On the other hand, Goode's decision to play a German, slightly effete Ozymandias is puzzling. While the comic clearly portrays Ozymandias as aloof, sophisticated and athletic, Goode's portrayal is a cypher that borders on boring.
Finally, Akerman as the second Silk Spectre feels lost. Yes, she's playing a kickboxing superhero who dishes out justice in skintight yellow leather. She also has a boyfriend who can create duplicates of himself in bed while he's off working. Silk Spectre has two linchpin character moments in the story that propel the narrative to its conclusion. Sadly, Akerman's less than stellar acting pales in comparison to the performances of her more charismatic co-stars.
Dark and depressing
Watchmen is probably one of the first comicbooks that deemed to show superheroes in a less than flattering light. After all, the Comedian is a rapist and murderer, Rorschach is a borderline sociopath and Silk Spectre is a substance abuser -- traits that you don't normally see in your regular Marvel or DC comic. Watchmen author Alan Moore once said that he hoped to inspire other comicbook authors to make more complex and multilayered comic stories. Instead, Watchmen, along with Frank Miller's equally brilliant The Dark Knight Returns, is credited for inspiring a slew of "dark" superheroes ranging from the gun-toting Punisher to a black-clad Spider-man.
It is this darkness that may be the biggest stumbling block for mainstream audiences whose first exposure to "Watchmen" is the movie. In some parts, the film is actually more violent than the comic book. While some sequences come straight from the comic book (i.e. the near rape of Silk Spectre I and the murder of a pregnant woman), other violent sequences feel gratuitious such as the fight scene involving Silk Spectre II, Nite Owl II and a group of thugs. In the prison riot scene with Rorschach, Zack Snyder deviates from the comic book and delivers a scene that comes straight from the Saw movies. Finally, even Rorschach's origin gets a needless change that makes him even more bloodthirsty and psychopathic than he ever was on the printed page.

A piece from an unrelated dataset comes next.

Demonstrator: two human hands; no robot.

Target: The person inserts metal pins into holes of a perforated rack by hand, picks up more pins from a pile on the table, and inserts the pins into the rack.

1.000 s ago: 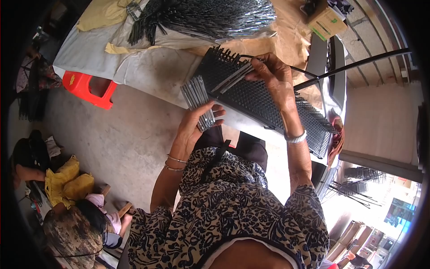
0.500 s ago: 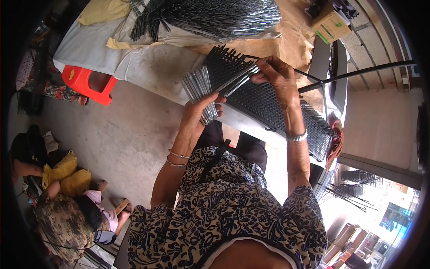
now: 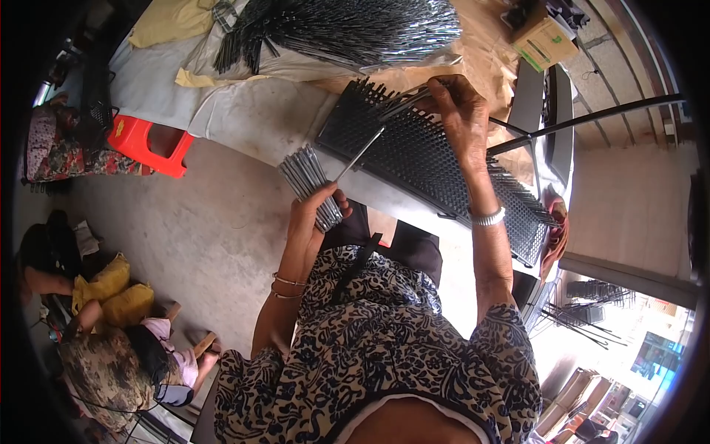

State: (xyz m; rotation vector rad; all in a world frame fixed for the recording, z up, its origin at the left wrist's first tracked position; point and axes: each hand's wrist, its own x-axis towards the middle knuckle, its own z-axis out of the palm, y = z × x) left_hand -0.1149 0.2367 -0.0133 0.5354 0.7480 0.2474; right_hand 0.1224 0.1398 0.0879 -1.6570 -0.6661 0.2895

The movie also suffers from some painfully jarring song choices. Snyder slightly overdid some of the slow-mo sequences to emphasize the action and the first hour of the movie feels too loose and badly in need of editing. Finally, the ending is a downer that is slightly tweaked for the movie but has almost the same effect as the ending in the comic book.
Yet, amid the darkness, there are occasional flashes of brilliance. The title montage and Dr. Manhattan's origin are perfectly executed. The first appearance of Nite Owl's airship "Archimedes" is thrilling and you'll feel like cheering when it comes flying out of that abandoned railroad track in Nite Owl's home. There's also a fight scene between Nite Owl and Silk Spectre II during the prison riot sequence that feels ripped from the Korean movie "Oldboy." Even Matt "Max Headroom" Frewer gets a short but sweet cameo as the retired villain Molech.
These sequences are too few and far between, however. Only time will tell if the movie will be regarded in the same way as the comic book -- as a classic in its own right, whether among comic book fans or in the mainstream.